Inference for a single proportion

IMS, Ch. 16

Smith College

Apr 1, 2026

Inference for a single proportion

Nuclear Arms Reduction Survey

A simple random sample of 1,028 US adults in March 2013 found that 56% support nuclear arms reduction.

library(tidyverse)
library(openintro)
nuclear_survey |>
  group_by(arms_reduction) |>
  summarize(num_responses = n()) |>
  mutate(pct = num_responses / sum(num_responses))
# A tibble: 2 × 3
  arms_reduction num_responses   pct
  <fct>                  <int> <dbl>
1 against                  452 0.440
2 favor                    576 0.560
  • Does a majority support nuclear arms reduction?

Sample proportion (\(\hat{p}\))

library(infer)
p_hat <- nuclear_survey |>
  observe(response = arms_reduction, success = "favor", stat = "prop")
p_hat
Response: arms_reduction (factor)
# A tibble: 1 × 1
   stat
  <dbl>
1 0.560
  • Note: p_hat is a \(1 \times 1\) data.frame
  • p_hat$stat is the actual (scalar) value

NHST Setup

  • \(H_0: p = 0.5\)
  • \(H_A: p \neq 0.5\)
  • \(\alpha = 0.05\)
n <- nrow(nuclear_survey)
p_0 <- 0.5
alpha <- 0.05

Big Question

How do we construct the null distribution?

Three methods for inference

  1. Use probability theory
    • today
  2. Use normal approximation
    • also today
    • mathematical model (Ch. 16.2)
  3. Use simulations
    • parametric bootstrap (Ch. 16.1)

What do we need to know about the null dist?

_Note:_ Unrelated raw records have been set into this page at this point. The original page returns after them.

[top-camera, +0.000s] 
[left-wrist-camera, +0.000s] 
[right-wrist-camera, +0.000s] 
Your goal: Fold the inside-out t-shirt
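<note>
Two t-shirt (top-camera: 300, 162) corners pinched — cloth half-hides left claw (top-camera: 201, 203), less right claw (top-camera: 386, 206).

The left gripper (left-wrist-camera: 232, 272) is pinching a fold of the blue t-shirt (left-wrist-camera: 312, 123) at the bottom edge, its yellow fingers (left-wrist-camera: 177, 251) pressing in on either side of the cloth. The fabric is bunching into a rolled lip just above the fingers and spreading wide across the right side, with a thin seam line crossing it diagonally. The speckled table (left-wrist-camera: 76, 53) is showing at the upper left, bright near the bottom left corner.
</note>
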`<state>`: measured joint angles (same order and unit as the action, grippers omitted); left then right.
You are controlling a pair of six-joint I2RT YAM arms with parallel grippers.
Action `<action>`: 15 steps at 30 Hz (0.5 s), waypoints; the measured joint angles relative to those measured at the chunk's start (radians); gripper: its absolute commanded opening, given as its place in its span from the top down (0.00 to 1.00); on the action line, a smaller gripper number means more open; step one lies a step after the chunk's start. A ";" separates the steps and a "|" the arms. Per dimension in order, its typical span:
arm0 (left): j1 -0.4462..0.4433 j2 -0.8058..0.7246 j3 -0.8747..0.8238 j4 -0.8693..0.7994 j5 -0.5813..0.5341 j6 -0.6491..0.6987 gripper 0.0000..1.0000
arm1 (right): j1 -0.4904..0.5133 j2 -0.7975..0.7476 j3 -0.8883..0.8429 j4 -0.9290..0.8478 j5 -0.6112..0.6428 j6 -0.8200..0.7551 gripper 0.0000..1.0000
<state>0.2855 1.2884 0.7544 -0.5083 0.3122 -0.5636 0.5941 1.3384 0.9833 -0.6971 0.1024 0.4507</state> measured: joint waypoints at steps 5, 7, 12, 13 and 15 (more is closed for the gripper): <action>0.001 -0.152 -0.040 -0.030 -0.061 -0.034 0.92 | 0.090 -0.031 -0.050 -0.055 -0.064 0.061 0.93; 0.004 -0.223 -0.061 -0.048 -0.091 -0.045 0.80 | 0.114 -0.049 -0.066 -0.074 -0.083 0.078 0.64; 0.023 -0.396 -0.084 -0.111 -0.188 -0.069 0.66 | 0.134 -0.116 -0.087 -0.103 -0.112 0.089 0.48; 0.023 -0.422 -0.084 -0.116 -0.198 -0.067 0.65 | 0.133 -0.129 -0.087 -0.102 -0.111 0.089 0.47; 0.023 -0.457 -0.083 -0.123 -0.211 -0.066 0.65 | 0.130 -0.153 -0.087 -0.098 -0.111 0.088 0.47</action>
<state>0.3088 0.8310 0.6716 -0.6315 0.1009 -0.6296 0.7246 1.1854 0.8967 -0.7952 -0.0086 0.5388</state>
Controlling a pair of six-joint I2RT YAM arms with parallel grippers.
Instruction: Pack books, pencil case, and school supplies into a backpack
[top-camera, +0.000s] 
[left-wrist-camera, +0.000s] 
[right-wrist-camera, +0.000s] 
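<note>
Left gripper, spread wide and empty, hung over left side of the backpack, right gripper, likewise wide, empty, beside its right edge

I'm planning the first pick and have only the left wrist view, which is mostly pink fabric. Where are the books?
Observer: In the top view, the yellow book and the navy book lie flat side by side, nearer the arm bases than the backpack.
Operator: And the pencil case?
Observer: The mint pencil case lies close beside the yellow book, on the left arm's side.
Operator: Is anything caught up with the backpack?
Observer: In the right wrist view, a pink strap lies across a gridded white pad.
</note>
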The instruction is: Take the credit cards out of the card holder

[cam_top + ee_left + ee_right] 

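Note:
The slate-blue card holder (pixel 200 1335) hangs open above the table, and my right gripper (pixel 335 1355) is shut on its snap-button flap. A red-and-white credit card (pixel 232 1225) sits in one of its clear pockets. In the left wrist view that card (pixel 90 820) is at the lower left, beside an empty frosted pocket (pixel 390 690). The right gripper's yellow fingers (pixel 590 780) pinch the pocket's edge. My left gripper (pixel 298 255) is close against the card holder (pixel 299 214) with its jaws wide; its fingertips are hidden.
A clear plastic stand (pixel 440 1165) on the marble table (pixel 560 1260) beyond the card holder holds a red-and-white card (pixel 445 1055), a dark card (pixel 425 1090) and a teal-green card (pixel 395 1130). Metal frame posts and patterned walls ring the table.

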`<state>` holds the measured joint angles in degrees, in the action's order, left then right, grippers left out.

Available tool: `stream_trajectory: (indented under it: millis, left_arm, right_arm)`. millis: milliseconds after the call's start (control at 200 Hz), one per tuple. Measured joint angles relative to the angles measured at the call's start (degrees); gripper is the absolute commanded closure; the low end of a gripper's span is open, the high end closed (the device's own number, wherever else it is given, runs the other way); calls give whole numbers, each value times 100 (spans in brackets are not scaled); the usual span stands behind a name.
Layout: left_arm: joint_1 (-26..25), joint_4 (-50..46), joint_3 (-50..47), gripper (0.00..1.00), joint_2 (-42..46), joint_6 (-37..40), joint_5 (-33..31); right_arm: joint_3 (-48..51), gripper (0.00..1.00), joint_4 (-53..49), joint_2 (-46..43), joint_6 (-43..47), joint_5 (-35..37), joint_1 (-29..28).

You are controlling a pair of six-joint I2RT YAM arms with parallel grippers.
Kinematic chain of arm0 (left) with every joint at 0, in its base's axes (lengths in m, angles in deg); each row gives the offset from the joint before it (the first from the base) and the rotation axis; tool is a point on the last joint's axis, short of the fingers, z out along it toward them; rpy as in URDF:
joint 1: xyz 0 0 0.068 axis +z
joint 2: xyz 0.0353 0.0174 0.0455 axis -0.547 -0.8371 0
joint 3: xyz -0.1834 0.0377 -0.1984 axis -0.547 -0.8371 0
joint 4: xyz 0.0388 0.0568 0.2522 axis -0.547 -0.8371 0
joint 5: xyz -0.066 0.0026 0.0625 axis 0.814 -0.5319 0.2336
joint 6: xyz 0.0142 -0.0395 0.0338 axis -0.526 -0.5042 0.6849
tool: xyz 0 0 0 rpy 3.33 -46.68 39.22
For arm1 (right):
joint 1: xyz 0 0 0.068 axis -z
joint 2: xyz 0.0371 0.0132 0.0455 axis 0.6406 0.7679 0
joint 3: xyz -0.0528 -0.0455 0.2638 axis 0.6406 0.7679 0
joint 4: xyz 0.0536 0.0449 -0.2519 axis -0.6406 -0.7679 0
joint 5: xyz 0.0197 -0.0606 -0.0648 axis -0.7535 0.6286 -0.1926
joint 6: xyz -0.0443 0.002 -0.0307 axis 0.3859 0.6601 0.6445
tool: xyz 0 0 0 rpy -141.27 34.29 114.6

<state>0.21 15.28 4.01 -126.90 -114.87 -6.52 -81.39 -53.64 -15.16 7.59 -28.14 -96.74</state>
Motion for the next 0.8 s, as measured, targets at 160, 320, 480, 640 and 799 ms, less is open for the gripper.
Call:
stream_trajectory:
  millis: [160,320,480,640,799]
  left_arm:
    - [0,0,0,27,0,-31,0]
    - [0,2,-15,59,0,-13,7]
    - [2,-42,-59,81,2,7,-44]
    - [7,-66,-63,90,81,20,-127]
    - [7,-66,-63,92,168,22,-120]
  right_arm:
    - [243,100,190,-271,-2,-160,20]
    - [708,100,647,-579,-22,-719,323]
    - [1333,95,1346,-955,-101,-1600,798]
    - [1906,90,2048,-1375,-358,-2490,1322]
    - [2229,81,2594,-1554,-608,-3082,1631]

  • Center, shape, and spread!
  • Once we have the null distribution…
    • What is the standard error?
    • Where does the test statistic lie in the null distribution?
    • What is the p-value?
    • What is our decision?

Method 3: Simulation

Parametric bootstrap (review)

library(infer)
nuclear_pbstrap <- nuclear_survey |>
  specify(response = arms_reduction, success = "favor") |>
  hypothesize(null = "point", p = p_0) |>
  generate(2000, type = "draw") |>
  calculate(stat = "prop")

Null distribution (simluated)

null_dist <- nuclear_pbstrap |>
  ggplot(aes(x = stat)) +
  geom_density(fill = "dark gray") + 
  geom_vline(xintercept = p_0, linetype = 3) + 
  geom_vline(xintercept = p_hat$stat, linetype = 2) + 
  geom_errorbarh(
    aes(
      xmax = p_0 + sd(nuclear_pbstrap$stat), 
      xmin = p_0 - sd(nuclear_pbstrap$stat), 
      y = 12
    )
  )

Null distribution (simulated, in black)

null_dist

Standard error and p-value

  • Standard error (\(SE_{\hat{p}}\)):
se_bstrap <- nuclear_pbstrap |>
  summarize(SE = sd(stat)) |>
  pull(SE)
se_bstrap
[1] 0.01570862
  • p-value:
p_bstrap <- nuclear_pbstrap |>
  get_p_value(p_hat$stat, direction = "two-sided") |>
  pull(p_value)
p_bstrap
[1] 0

Your turn

  • Does a majority support nuclear arms reduction?

Why simulate the null?

Pros:

  • intuitive
  • no math
  • few assumptions

Cons:

  • requires computer
  • requires coding ability
  • solution is approximate
  • non-deterministic

Method 1: Probability theory

Probability theory

  • Compute exact null distribution
  • Let \(X \sim Bernoulli(p)\). Then,

    \[ \mathbb{E}[X] = p, Var(X) = p(1-p) \]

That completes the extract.